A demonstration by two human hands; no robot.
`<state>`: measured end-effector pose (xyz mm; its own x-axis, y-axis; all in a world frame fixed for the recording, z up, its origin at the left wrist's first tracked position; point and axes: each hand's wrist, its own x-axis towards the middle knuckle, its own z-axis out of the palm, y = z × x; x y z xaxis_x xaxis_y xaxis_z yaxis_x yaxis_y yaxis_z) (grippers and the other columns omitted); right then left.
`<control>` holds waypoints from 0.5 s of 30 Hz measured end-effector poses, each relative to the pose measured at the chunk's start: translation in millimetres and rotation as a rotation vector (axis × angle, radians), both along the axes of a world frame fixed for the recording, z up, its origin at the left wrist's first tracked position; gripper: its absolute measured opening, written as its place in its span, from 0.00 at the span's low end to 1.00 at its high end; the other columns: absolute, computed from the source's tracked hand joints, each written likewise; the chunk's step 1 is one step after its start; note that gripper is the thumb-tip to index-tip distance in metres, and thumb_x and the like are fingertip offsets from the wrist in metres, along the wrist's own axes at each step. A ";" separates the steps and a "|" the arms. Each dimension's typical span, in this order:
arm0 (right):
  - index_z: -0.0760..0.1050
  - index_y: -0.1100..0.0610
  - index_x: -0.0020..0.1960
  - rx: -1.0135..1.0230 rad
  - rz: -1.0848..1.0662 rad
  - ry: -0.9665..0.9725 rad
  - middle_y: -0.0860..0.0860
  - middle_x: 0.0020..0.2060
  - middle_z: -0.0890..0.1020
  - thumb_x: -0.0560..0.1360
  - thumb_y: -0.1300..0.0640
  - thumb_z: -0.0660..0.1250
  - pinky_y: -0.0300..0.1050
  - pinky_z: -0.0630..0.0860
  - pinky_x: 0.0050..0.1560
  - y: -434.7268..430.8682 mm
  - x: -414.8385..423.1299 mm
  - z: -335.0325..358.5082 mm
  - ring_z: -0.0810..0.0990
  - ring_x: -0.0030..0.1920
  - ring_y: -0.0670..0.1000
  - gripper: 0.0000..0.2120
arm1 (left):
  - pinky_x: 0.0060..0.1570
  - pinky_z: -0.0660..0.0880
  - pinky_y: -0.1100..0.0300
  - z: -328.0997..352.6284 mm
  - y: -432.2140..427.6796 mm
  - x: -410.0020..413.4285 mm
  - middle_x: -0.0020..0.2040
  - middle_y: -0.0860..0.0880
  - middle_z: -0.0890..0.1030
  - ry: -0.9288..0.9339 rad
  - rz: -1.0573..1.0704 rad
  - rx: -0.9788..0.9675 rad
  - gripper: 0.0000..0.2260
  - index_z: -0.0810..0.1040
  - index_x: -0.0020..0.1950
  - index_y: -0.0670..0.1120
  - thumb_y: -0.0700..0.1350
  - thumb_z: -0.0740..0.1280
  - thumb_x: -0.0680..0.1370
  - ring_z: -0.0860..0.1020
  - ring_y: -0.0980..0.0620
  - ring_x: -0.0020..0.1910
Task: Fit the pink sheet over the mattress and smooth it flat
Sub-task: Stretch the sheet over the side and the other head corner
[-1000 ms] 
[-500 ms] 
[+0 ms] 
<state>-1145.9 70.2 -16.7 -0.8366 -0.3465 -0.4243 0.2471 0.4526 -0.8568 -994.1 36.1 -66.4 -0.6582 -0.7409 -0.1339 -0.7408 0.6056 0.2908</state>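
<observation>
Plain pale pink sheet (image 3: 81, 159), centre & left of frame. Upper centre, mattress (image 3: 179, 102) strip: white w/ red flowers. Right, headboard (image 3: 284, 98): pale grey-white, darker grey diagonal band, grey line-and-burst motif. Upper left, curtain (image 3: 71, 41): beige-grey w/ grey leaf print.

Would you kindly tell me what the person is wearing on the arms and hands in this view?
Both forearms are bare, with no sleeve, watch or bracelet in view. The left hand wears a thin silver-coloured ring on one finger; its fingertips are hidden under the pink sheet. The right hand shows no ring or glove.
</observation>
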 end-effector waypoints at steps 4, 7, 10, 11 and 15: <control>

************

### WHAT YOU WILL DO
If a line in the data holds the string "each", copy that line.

### TASK RESPONSE
`<state>`: measured end-effector pose (xyz mm; its own x-axis, y-axis; all in a world frame fixed for the recording, z up, its origin at the left wrist's first tracked position; point and axes: each hand's wrist, its own x-axis towards the middle knuckle, its own z-axis out of the palm, y = z × x; x y z xaxis_x xaxis_y xaxis_z yaxis_x yaxis_y yaxis_z) (grippers and the other columns omitted); right then left.
`<control>` holds waypoints from 0.5 s of 30 Hz measured end-effector poses, each relative to the pose measured at the chunk's start: translation in millimetres and rotation as a rotation vector (axis × angle, radians), both along the axes of a world frame fixed for the recording, z up, its origin at the left wrist's first tracked position; gripper: its absolute measured opening, written as its place in its span, from 0.00 at the span's low end to 1.00 at its high end; the other columns: absolute, computed from the source's tracked hand joints, each written likewise; the chunk's step 1 is one step after its start; note that gripper is the thumb-tip to index-tip distance in metres, and thumb_x and the like are fingertip offsets from the wrist in metres, along the wrist's own axes at each step. A ";" separates the steps and a "|" the arms. Each dimension's typical span, in this order:

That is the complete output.